There are a lot of "oops, everybody dies" books listed here, but I find the "life sucks for a long, long time" to be far more depressing.

On that note, The Wind-up Girl by Bacigalupi. A future without oil where rival Monsanto-clones purposefully spread food destroying plagues so farmer's need to buy their cures. That's depressing, because it's quite possible.

Comment Re:Really? (Score 3, Interesting) 1359

A supporting anecdote:
When I took the PSAT (a common academic test), there was a small section where you had the option to put in demographic data. These being less paranoid times, I filled it out including listing under my religion: No Preference or Affiliation. Which was true and still is.

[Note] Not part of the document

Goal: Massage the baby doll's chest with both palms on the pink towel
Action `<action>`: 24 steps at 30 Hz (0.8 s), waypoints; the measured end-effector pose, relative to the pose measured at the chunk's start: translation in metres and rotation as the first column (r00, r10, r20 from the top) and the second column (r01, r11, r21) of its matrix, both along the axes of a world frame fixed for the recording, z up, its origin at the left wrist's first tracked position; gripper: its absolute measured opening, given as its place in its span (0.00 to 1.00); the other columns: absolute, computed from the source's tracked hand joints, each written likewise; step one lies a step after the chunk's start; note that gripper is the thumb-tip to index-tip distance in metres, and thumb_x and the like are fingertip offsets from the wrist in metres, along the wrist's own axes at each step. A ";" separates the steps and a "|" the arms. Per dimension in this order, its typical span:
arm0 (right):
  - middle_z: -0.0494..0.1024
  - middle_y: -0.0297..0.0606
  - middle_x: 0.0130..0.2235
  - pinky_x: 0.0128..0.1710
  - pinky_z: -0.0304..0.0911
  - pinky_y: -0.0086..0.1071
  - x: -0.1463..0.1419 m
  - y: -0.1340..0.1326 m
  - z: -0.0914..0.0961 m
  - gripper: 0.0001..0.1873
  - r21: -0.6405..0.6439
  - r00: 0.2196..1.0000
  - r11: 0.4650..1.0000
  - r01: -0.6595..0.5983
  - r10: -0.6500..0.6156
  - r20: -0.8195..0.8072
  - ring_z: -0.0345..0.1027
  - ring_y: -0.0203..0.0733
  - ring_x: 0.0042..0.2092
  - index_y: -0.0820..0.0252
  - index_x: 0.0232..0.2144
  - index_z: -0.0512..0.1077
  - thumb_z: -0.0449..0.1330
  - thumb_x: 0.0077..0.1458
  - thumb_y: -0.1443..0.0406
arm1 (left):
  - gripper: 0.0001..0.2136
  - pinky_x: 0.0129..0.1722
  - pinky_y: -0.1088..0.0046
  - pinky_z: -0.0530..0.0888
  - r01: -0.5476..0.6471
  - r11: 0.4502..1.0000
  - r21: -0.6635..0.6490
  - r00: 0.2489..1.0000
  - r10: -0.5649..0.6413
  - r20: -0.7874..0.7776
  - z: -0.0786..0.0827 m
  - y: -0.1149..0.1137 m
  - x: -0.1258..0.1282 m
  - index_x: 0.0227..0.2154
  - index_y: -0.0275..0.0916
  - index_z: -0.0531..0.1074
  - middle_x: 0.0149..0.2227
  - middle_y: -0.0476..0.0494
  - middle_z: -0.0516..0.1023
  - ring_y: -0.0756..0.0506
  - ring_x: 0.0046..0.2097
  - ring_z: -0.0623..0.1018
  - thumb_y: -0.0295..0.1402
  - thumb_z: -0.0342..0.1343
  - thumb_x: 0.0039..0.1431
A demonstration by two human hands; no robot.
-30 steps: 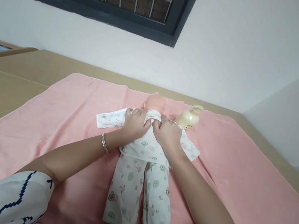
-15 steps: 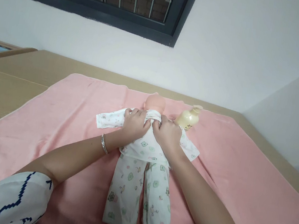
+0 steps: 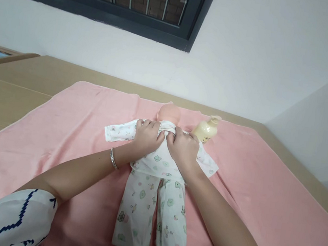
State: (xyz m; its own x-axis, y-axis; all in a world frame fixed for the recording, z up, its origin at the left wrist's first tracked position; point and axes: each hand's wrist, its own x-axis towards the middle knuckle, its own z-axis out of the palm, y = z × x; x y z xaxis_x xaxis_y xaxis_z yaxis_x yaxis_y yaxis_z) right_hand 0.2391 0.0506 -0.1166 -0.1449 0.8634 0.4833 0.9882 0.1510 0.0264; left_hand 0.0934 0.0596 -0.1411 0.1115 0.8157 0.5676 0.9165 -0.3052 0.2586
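A baby doll [image 3: 169, 113] lies stretched out on a pink blanket, its bald head at the far end and no face showing. It wears a white printed top [image 3: 158, 159] and matching trousers [image 3: 138, 209]. My left hand [image 3: 148, 137] grips the doll's upper body by the left shoulder, fingers curled over the top and thumb pointing in. Mirroring it, my right hand [image 3: 182, 145] holds the other shoulder. The two thumbs sit close together below the bunched collar. My hands partly cover the shoulders, and the sleeves spread out to both sides.
A pale yellow pump bottle [image 3: 206, 130] stands on the pink blanket [image 3: 92, 106], just beyond my right hand. Under the blanket is a wooden surface [image 3: 61, 70] that meets a white wall. A dark-framed window [image 3: 118, 13] with bars is above.
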 end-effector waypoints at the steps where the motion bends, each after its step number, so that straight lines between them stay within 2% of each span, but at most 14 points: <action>1: 0.81 0.45 0.32 0.48 0.53 0.36 0.000 0.000 -0.001 0.21 0.003 1.000 1.000 0.001 -0.001 0.000 0.73 0.46 0.36 0.63 0.38 0.76 0.44 0.64 0.60 | 0.13 0.50 0.54 0.61 -0.001 1.000 0.003 1.000 0.001 -0.005 0.000 0.000 0.000 0.43 0.36 0.73 0.40 0.36 0.81 0.36 0.46 0.75 0.37 0.48 0.64; 7: 0.81 0.44 0.30 0.46 0.53 0.36 0.002 0.001 -0.004 0.22 0.043 1.000 0.999 -0.014 0.014 -0.001 0.72 0.46 0.34 0.64 0.41 0.76 0.43 0.65 0.60 | 0.14 0.48 0.54 0.61 0.007 1.000 0.028 1.000 -0.006 -0.030 -0.001 0.000 -0.001 0.43 0.35 0.74 0.39 0.36 0.81 0.36 0.44 0.76 0.37 0.47 0.65; 12: 0.79 0.41 0.25 0.44 0.53 0.34 0.003 0.004 -0.009 0.21 0.134 0.999 0.990 -0.037 0.034 0.024 0.70 0.44 0.30 0.64 0.45 0.75 0.45 0.64 0.61 | 0.13 0.46 0.55 0.61 0.021 0.997 0.075 0.999 -0.019 -0.038 -0.003 0.002 -0.001 0.41 0.35 0.74 0.37 0.36 0.81 0.37 0.42 0.77 0.36 0.47 0.65; 17: 0.76 0.38 0.21 0.41 0.52 0.34 0.004 0.007 -0.012 0.18 0.246 0.998 0.967 -0.060 0.055 0.026 0.67 0.42 0.25 0.64 0.37 0.76 0.49 0.62 0.61 | 0.11 0.44 0.56 0.60 0.022 0.983 0.180 0.999 -0.015 -0.041 -0.007 0.004 -0.001 0.38 0.34 0.74 0.33 0.37 0.81 0.37 0.38 0.77 0.35 0.50 0.64; 24: 0.75 0.37 0.20 0.38 0.50 0.35 0.004 0.007 -0.013 0.15 0.277 0.997 0.959 -0.066 0.055 0.047 0.65 0.41 0.24 0.62 0.33 0.75 0.50 0.61 0.62 | 0.09 0.43 0.57 0.60 0.028 0.969 0.244 0.999 -0.019 -0.037 -0.009 0.005 -0.002 0.35 0.35 0.74 0.31 0.38 0.80 0.38 0.36 0.77 0.34 0.51 0.63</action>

My mom saw that particular piece of data and flipped out. "Why did you mark No Preference? It makes you look like some kind of Atheist or something!" She reminded me that I was baptized and "confirmed" in the Lutheran church and therefore am Lutheran, apparently until death. Now, I have never seen her pray, she has only a very simple understanding of the Bible and nothing of theology, she never goes to church outside of weddings, as far as I can tell in day to day life God doesn't enter into it at all. Yet, I should have lied about my religious feelings because that would be the "normal" thing to do. What would people think?

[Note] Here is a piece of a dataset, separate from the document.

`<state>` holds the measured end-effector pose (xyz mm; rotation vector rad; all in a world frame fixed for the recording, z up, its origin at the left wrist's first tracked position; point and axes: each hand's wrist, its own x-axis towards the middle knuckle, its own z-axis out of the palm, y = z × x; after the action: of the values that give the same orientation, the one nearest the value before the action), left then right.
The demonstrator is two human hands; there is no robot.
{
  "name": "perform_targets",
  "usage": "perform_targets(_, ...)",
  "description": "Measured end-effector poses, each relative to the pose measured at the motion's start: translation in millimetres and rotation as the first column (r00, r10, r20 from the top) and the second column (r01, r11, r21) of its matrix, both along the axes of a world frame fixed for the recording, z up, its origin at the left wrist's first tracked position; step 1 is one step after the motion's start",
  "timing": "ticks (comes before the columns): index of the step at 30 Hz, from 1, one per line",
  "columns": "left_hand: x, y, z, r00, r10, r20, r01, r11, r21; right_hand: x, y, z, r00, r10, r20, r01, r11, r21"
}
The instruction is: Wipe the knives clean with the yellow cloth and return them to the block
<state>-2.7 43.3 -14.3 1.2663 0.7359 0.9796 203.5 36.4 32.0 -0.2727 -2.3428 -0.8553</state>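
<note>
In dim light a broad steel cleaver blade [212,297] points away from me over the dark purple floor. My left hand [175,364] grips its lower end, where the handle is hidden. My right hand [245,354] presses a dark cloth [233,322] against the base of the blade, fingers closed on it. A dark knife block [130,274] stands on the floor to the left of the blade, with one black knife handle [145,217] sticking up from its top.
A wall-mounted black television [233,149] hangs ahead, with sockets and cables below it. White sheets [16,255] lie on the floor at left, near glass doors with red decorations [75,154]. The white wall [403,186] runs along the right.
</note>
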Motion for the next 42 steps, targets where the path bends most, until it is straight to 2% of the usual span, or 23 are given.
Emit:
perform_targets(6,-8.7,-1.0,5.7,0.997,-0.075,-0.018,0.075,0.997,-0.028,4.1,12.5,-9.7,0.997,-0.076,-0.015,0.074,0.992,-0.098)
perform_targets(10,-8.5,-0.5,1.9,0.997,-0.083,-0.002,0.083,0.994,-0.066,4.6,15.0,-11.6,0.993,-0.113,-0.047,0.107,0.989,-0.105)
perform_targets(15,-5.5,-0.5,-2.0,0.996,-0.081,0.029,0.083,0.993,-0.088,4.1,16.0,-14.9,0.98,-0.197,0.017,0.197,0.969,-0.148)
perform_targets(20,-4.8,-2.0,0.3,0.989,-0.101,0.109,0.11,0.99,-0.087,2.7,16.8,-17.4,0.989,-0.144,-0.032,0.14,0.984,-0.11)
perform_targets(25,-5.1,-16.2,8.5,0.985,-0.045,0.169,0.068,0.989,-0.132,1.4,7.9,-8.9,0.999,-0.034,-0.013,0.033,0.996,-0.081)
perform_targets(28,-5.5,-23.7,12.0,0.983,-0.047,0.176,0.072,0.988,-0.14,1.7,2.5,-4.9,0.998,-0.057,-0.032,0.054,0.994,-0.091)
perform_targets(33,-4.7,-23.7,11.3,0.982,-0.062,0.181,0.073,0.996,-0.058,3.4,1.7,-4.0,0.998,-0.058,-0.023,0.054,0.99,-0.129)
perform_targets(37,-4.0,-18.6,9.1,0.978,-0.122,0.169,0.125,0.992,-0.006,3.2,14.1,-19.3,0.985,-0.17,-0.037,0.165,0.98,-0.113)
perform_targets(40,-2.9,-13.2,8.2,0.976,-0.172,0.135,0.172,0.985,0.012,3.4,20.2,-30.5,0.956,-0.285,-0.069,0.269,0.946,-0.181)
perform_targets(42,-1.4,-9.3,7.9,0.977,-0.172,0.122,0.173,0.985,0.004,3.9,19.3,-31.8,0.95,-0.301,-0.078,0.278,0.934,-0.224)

I doubt my mom is the only one.

Comment Re:ObjC sucks (Score 1) 437

So far, I have always been able to unsubscribe/clear delegates in a deallocator. Having these things live in a different scope than the lifetime of the object makes me
  feel queasy. I've tracked down way too many delegates outliving their owner (performSelector and blocks usually being the problem). If I have a delegate that doesn't have the lifetime of the object, I make a new object to be the delegate and forward to the owner.

Not to mention, I picked up that design pattern from people at Apple, so I know they're doing it too. :)

Actually Apple is using both. If you add a property outlet with IB to a view controller, the code generated will use self.prop = nil in the ViewDidUnload and [prop release] in the dealloc.

Comment Re:ObjC sucks (Score 1) 437

You shouldn't do [title release]. It should be self.title=nil.

This is debatable.

There's a school of thought that you should always refer directly to the ivar in a release. The reason is that the property could cause other side effects, since it's basically a method call. I had a bug in an EncrypteFile class where it would write out the file when a string was changed. Because updating the file was done in the property setter....well, it didn't work so well.

Of course, ARC fixes the issue completely.